# Cauchy sequences

#### steven187

hello all

I found this rather interesting
suppose that a sequence $${x_{n}}$$ satisfies

$$|x_{n+1}-x_{n}|<\frac{1}{n+1}$$ $$\forall n\epsilon N$$

how couldnt the sequence $${x_{n}}$$ not be cauchy? I tried to think of some examples to disprove it but i didnt achieve anything doing that, please help

thanxs

#### HallsofIvy

Homework Helper
An obvious one: just add those differences. Let xn be $$\sum_{i=1}^n \frac{1}{n}$$. That series does not converge and so the sequence of partial sums is not Cauchy.

#### saltydog

Homework Helper
I'm hesitant to challenge you Hall but feel compelled to do so at grave risk as Analysis is not my strong suite. Alright nothing is but I digress.

It looks like a Cauchy sequence to me based on the definition:

The sequence: $\{x_n}\}$ is a Cauchy sequence if given $\epsilon$ there exists N such that for all m,n$\leq$N we have:

$$|x_m-x_n|<\epsilon$$

For the sequence:

$$|x_{n+1}-x_{n}|<\frac{1}{n+1}$$

I take $\epsilon=\frac{1}{N+1}$;

Thus for all n>N:

$$|x_{n+1}-x_n|<\frac{1}{n+1}<\frac{1}{N+1}=\epsilon$$

R

#### rachmaninoff

Thus for all n>N:
$$|x_{n+1}-x_n|<\frac{1}{n+1}<\frac{1}{N+1}=\epsilon$$
That's true; but look closely - is that really the same thing as

for all m,n$\geq$N we have:$$|x_m-x_n|<\epsilon$$
?

#### HallsofIvy

Homework Helper
For a given &epsilon;, you then choose a large enough N. No fair choosing N first and then finding &epsilon; so that N doesn't work!
You do remind me that just $$|x_{n+1}-x_n|< \epsilon$$ is not enough. You have to show that $$|x_n-x_m|< \epsilon$$ which is basically showing that the tail of the sum goes to 0.

#### saltydog

Homework Helper
rachmaninoff said:
That's true; but look closely - is that really the same thing as

?

I suppose not.

$$|x_{n+1}-x_n|<\frac{1}{n+1}$$

does not imply

$$|x_m-x_n|<\frac{1}{n+1}$$

Still a little unclear. I'll work on it. Thanks guys.

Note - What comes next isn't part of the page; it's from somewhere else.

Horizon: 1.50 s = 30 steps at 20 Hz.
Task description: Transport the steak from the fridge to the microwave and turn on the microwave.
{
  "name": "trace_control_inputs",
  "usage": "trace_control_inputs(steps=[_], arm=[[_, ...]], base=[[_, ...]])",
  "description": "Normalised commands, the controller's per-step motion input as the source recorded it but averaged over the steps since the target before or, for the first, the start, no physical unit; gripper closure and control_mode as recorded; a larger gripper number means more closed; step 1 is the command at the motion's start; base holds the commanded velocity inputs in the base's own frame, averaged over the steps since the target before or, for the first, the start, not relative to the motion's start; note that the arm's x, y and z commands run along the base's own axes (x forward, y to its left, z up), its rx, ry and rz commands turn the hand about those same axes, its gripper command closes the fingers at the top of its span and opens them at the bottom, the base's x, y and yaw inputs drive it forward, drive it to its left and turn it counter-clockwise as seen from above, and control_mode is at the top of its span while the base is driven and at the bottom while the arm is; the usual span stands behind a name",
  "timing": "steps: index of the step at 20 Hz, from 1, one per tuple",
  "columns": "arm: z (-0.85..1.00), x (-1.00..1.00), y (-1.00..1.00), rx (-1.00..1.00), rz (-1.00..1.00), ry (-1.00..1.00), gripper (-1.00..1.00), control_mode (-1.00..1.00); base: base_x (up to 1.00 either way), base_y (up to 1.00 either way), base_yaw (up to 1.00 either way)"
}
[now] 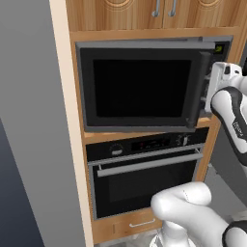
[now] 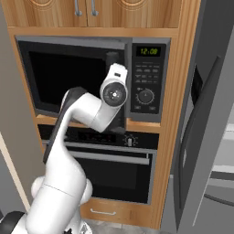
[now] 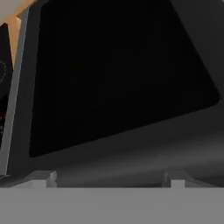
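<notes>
Hand view looks straight along the tool [image 3: 109, 179], whose two pale finger tips stand wide apart at the bottom with nothing between them; it grips nothing, and the smooth dark glass door of the black built-in microwave [image 3: 118, 78] lies just ahead of it. At the left edge of that view runs the door's grey frame, with a strip of pale wood beyond it.

From the right base view, the white arm's round wrist [image 2: 113, 93] sits up against the right edge of the microwave door, beside the vertical bar handle [image 2: 113, 59]; the tool itself is hidden behind the wrist there. Just right of it is the dark-grey control panel [image 2: 147, 77], which carries a green clock reading 12:00, rows of small buttons whose labels are too small to read, and a round dial below them.

Left base view shows the microwave door [image 1: 140, 87] swung slightly away from the box, its hinge on the left and its handle side close to the white hand.

Below the microwave is a black oven with a horizontal silver bar handle [image 1: 149, 164] and small knobs along its top strip, and under that a wooden drawer with a thin metal pull [image 1: 142, 223]. Grained wooden cupboard doors with silver handles [image 2: 84, 9] sit above. The tall grey fridge [image 2: 205, 137] stands to the right, its door ajar. I cannot see the steak, so where it lies I cannot tell.
</notes>
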Motion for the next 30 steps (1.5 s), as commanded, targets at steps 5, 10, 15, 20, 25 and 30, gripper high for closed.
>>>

Seriously, why do I even bother with differential equations anyway . . .

R

#### rachmaninoff

Simply put: for given N, your

$$| x_m - x_n |$$,

$$\mbox{ as } m \rightarrow \infty$$,

is not guaranteed to be any better than the (divergent) harmonic series:

$$| x_m - x_n | < \sum_{k=n+1}^{\infty} \frac{1}{n} \rightarrow \infty$$

#### saltydog

Homework Helper
Alright, I'm interested in getting my math right.
Following Hall's example (a slight change):

Let:

$$x_n=\sum_{i=1}^{n+1} \frac{1}{i}$$

thus:

$$|x_{n+1}-x_n|=|\sum_{n=1}^{n+2} \frac{1}{i} - \sum_{n=1}^{n+1} \frac{1}{i}|=\frac{1}{n+2}$$

thus:

$$|x_{n+1}-x_n|=\frac{1}{n+2}<\frac{1}{n+1}$$

However, the partial sums of this harmonic series $\{x_n\}$ do not converge and thus cannot be a Cauchy sequence.

Now, I got a pot of spagetti to make . . .

#### steven187

hello all

nice stuff saltydog, i had a similar result, i think your fine with analysis, and hallsofivy your right it is an obvious one but the funny thing is i cant think of any other examples, do you know of any others?

steven

#### Kevin"12

hi guys i need bounded but not cauchy function can you help me asap?

#### alexfloo

Kevin, consider any bounded periodic function that is not constant (like, for instance, a sinusoid). It will never become and remain arbitrarily close to anything, but it does remain within fixed bounds.